MCI JH-110 2 track ¼" recorder.  This was the standard mastering machine.  All mastering was done at 15ips on AMPEX 456 tape with Dolby A noise reduction.
6x Dolby A M361 noise reduction modules.  These were used for the 2 track and 4 track.
EMT 140 full size reverb plate.  This was suspended on springs in its own room two floors below the studio.  A remote control unit was built into the Neve console.
Cooper Time Cube.  This was some weird kind of acoustic delay which was used as a second reverb unit.
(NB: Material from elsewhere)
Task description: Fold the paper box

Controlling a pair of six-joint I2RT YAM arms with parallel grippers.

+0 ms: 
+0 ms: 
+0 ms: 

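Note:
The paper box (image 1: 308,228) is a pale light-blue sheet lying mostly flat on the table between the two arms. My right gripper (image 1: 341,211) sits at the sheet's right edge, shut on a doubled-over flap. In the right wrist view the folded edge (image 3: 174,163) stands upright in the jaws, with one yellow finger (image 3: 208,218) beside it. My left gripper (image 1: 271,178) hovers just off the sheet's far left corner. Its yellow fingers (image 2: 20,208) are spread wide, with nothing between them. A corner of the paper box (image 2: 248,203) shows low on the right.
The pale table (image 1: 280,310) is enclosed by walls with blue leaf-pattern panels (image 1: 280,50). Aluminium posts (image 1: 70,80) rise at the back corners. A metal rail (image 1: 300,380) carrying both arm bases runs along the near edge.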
There was relatively little outboard gear in those days, particularly reverb and delay devices.  There were some parametric equalisers, compressors etc. which were mounted in mobile boxes and shared between the studios.  Equipment included the Orban three channel De-esser, the Vocal Stresser (a compressor and limiter with built in equaliser and gate), the Marshall Time Modulator (a bucket brigade delay unit capable of producing killer flanging and phasing effects), the Lexicon Prime Time 12 bit digital delay unit, Pentanger Parametric Equaliser (at this time, none of the consoles had fully parametric EQ built in), the Urie Filter Set (which had parametric EQ with variable HPF and LPF), Urie 1178 compressors and an early EMT digital reverb system.
A suitably massive collection of microphones which were shared between studios.  These included Sennheiser, AKG, Electrovoice and Beyer mics of all shapes and sizes, Neumann U47, U87, U89 and KM84 mics.  The KM84 was often used for close micing snares and hi-hats as they were the only condenser microphone small enough, tough enough and able to handle the high transient levels.  Shure SM57 and SM58 microphones were often used to close mic toms.  The Sennheiser MD441 mic was also used a lot for close micing drums because the hyper-cardiod pickup pattern allowed these mics to pull in sounds with minimum spill.  In earlier days the AKG D12 with its woolly sound was used on the kick.  This gave way to the Electrovoice RE-20 as people started to mix with a brighter kick sound.  Vocals were often recorded with U47s or U87s, depending on the voice.  U87s were popular as drum overhead and ambience mics.
The main control room monitors were initially Tannoy HPD 15" but were replaced by Altec 604e speakers due to their higher power handling.  Over the years these evolved to Urie's.  These were driven by an Ampzilla 350W per channel amplifier.
Nearfield monitors were exclusively Auratone cube speakers.  These speakers had a single 4" driver with a massive magnet almost as big as the speaker.  The overall frequency response of these speakers was limited, but the midrange frequency response was very flat, with a smooth rolloff above and below.  The stereo imaging was excellent and although inefficient, they could handle continuous power levels of 30W RMS.  Alberts used to buy these things by the carton.  In Studio 1, these were driven by a Crown D-60 amplifier.  The Neve console also had a small mono speaker built in to the meter bridge.  This was used a lot by Vanda and Young during mixdowns to check how their mixes would sound on a transistor radio.
Two independent stereo headphone systems plus a studio speaker system.  These were driven by Crown D-60 amplifiers.

The Albert Studio complex was located in the heart of Sydney, between the MLC Centre and Centrepoint tower.  Studios 1 and 2 were on the fifth floor.  This was the view from the Studio 1 coffee room. Alberts Studio 1 coffee room 1973

In 1983, the Neve was replaced with an SSL console - the first of its kind in the country.  In 1986 the studio was relocated to the 2UW building at Cremorne and the King Street building demolished.